When you answer, copy every line of the listing below exactly.

*****

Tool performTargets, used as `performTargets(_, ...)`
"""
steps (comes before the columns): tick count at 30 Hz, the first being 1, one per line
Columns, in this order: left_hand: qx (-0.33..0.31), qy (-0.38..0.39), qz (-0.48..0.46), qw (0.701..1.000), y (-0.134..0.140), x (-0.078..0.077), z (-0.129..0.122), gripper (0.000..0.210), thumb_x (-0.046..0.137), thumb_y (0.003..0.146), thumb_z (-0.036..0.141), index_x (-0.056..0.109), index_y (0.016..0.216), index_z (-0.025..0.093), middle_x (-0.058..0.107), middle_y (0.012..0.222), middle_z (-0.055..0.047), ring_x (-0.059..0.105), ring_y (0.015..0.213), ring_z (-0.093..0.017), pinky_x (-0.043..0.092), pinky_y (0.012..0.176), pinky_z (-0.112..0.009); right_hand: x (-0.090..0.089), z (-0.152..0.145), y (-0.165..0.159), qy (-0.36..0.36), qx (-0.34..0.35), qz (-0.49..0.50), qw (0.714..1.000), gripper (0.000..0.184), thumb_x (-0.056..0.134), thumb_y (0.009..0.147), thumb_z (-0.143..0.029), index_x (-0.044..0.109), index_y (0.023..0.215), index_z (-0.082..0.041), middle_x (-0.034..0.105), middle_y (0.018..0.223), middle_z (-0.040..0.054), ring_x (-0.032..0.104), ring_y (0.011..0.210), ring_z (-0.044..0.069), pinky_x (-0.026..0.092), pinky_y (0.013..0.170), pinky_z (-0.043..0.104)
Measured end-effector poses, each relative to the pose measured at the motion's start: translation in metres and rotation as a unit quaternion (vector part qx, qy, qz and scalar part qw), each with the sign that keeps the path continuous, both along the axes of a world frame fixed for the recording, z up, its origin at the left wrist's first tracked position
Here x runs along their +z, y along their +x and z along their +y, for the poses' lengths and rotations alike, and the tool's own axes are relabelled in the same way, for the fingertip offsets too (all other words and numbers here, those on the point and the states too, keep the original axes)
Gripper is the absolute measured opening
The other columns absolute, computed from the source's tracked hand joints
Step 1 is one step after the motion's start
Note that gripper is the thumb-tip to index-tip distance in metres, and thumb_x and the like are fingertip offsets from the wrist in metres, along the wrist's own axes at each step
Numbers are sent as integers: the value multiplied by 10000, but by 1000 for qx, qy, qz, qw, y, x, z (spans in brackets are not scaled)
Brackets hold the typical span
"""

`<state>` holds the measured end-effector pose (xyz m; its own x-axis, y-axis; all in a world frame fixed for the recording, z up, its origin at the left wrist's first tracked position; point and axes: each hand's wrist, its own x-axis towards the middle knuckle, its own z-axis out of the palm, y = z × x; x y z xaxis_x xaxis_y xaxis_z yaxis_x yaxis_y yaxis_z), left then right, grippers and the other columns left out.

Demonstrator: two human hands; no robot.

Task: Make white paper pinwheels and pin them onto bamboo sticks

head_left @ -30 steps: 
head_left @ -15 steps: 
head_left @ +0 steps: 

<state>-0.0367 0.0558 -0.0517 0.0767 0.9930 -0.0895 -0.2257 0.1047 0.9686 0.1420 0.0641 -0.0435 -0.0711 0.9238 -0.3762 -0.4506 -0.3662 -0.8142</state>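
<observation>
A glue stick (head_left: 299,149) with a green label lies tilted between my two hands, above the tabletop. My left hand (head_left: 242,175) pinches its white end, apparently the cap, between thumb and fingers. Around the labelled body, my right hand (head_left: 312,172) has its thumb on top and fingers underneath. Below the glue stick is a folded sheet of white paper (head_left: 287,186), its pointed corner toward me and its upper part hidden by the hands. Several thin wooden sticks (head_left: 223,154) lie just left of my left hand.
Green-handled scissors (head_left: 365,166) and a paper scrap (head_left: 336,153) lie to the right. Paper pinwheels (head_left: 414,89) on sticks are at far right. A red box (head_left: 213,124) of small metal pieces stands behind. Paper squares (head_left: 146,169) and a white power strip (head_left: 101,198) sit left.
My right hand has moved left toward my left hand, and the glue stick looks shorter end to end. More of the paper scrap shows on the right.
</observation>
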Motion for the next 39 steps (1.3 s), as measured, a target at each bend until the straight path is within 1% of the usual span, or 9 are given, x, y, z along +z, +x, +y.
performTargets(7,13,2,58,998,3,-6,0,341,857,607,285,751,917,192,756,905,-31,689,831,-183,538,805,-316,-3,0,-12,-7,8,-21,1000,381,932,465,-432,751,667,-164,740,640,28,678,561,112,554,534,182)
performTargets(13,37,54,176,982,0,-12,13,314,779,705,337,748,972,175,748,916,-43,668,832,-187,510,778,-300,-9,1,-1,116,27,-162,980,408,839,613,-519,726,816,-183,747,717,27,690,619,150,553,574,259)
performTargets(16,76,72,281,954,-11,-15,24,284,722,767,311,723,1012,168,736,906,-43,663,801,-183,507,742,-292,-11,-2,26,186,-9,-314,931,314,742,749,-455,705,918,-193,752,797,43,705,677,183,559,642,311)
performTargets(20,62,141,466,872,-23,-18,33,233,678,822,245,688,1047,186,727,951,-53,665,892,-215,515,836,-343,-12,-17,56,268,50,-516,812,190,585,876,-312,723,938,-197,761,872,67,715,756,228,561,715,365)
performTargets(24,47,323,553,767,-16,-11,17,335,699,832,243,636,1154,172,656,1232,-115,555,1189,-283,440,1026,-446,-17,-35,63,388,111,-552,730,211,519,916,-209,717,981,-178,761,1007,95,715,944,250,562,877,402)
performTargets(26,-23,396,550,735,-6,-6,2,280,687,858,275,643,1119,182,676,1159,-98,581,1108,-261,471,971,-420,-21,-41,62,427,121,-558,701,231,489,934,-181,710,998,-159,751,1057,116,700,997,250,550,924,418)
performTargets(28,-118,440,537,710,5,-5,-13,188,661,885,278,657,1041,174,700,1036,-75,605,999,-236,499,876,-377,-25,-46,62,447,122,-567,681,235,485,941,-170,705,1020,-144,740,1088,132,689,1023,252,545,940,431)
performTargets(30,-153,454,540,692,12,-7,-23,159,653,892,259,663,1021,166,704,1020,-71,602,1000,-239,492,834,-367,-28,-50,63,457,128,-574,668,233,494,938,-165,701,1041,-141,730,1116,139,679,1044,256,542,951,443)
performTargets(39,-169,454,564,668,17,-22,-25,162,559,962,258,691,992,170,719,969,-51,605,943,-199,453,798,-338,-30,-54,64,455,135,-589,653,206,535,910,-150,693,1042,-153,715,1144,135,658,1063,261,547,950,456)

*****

* Answer for the task *
Tool performTargets, used as `performTargets(_, ...)`
"""
steps (comes before the columns): tick count at 30 Hz, the first being 1, one per line
Columns, in this order: left_hand: qx (-0.33..0.31), qy (-0.38..0.39), qz (-0.48..0.46), qw (0.701..1.000), y (-0.134..0.140), x (-0.078..0.077), z (-0.129..0.122), gripper (0.000..0.210), thumb_x (-0.046..0.137), thumb_y (0.003..0.146), thumb_z (-0.036..0.141), index_x (-0.056..0.109), index_y (0.016..0.216), index_z (-0.025..0.093), middle_x (-0.058..0.107), middle_y (0.012..0.222), middle_z (-0.055..0.047), ring_x (-0.059..0.105), ring_y (0.015..0.213), ring_z (-0.093..0.017), pinky_x (-0.043..0.092), pinky_y (0.012..0.176), pinky_z (-0.112..0.009); right_hand: x (-0.090..0.089), z (-0.152..0.145), y (-0.165..0.159), qy (-0.36..0.36), qx (-0.34..0.35), qz (-0.49..0.50), qw (0.714..1.000), gripper (0.000..0.184), thumb_x (-0.056..0.134), thumb_y (0.009..0.147), thumb_z (-0.143..0.029), index_x (-0.044..0.109), index_y (0.023..0.215), index_z (-0.082..0.041), middle_x (-0.034..0.105), middle_y (0.018..0.223), middle_z (-0.040..0.054), ring_x (-0.032..0.104), ring_y (0.011..0.210), ring_z (-0.044..0.069), pinky_x (-0.026..0.092), pinky_y (0.013..0.170), pinky_z (-0.043..0.104)
Measured end-effector poses, each relative to the pose measured at the motion's start: translation in metres and rotation as a unit quaternion (vector part qx, qy, qz and scalar part qw), each with the sign that keeps the path continuous, both along the axes of a world frame fixed for the recording, z up, its origin at the left wrist's first tracked position
Here x runs along their +z, y along their +x and z along their +y, for the poses' lengths and rotations alike, and the tool's own axes are relabelled in the same way, for the fingertip offsets too (all other words and numbers here, those on the point and the states too, keep the original axes)
Gripper is the absolute measured opening
The other columns absolute, computed from the source's tracked hand joints
Step 1 is one step after the motion's start
Note that gripper is the thumb-tip to index-tip distance in metres, and thumb_x and the like are fingertip offsets from the wrist in metres, along the wrist's own axes at each step
Numbers are sent as integers: the value multiplied by 10000, but by 1000 for qx, qy, qz, qw, y, x, z (spans in brackets are not scaled)
Brackets hold the typical span
"""

`<state>` holds the measured end-effector pose (xyz m; its own x-axis, y-axis; all in a world frame fixed for the recording, z up, its origin at the left wrist's first tracked position; point and axes: each hand's wrist, its own x-axis towards the middle knuckle, its own z-axis out of the palm, y = z × x; x y z xaxis_x xaxis_y xaxis_z yaxis_x yaxis_y yaxis_z), left then right, grippers and the other columns left out.

Demonstrator: two human hands; no robot.

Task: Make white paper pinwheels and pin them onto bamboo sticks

head_left @ -30 steps: 
head_left @ -15 steps: 
head_left @ +0 steps: 

<state>-0.0367 0.0558 -0.0517 0.0767 0.9930 -0.0895 -0.2257 0.1047 0.9686 0.1420 0.0641 -0.0435 -0.0711 0.9238 -0.3762 -0.4506 -0.3662 -0.8142</state>
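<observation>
A glue stick (head_left: 299,149) with a green label lies tilted between my two hands, above the tabletop. My left hand (head_left: 242,175) pinches its white end, apparently the cap, between thumb and fingers. Around the labelled body, my right hand (head_left: 312,172) has its thumb on top and fingers underneath. Below the glue stick is a folded sheet of white paper (head_left: 287,186), its pointed corner toward me and its upper part hidden by the hands. Several thin wooden sticks (head_left: 223,154) lie just left of my left hand.
Green-handled scissors (head_left: 365,166) and a paper scrap (head_left: 336,153) lie to the right. Paper pinwheels (head_left: 414,89) on sticks are at far right. A red box (head_left: 213,124) of small metal pieces stands behind. Paper squares (head_left: 146,169) and a white power strip (head_left: 101,198) sit left.
My right hand has moved left toward my left hand, and the glue stick looks shorter end to end. More of the paper scrap shows on the right.
</observation>
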Motion for the next 39 steps (1.3 s), as measured, a target at each bend until the straight path is within 1% of the usual span, or 9 are given, x, y, z along +z, +x, +y.
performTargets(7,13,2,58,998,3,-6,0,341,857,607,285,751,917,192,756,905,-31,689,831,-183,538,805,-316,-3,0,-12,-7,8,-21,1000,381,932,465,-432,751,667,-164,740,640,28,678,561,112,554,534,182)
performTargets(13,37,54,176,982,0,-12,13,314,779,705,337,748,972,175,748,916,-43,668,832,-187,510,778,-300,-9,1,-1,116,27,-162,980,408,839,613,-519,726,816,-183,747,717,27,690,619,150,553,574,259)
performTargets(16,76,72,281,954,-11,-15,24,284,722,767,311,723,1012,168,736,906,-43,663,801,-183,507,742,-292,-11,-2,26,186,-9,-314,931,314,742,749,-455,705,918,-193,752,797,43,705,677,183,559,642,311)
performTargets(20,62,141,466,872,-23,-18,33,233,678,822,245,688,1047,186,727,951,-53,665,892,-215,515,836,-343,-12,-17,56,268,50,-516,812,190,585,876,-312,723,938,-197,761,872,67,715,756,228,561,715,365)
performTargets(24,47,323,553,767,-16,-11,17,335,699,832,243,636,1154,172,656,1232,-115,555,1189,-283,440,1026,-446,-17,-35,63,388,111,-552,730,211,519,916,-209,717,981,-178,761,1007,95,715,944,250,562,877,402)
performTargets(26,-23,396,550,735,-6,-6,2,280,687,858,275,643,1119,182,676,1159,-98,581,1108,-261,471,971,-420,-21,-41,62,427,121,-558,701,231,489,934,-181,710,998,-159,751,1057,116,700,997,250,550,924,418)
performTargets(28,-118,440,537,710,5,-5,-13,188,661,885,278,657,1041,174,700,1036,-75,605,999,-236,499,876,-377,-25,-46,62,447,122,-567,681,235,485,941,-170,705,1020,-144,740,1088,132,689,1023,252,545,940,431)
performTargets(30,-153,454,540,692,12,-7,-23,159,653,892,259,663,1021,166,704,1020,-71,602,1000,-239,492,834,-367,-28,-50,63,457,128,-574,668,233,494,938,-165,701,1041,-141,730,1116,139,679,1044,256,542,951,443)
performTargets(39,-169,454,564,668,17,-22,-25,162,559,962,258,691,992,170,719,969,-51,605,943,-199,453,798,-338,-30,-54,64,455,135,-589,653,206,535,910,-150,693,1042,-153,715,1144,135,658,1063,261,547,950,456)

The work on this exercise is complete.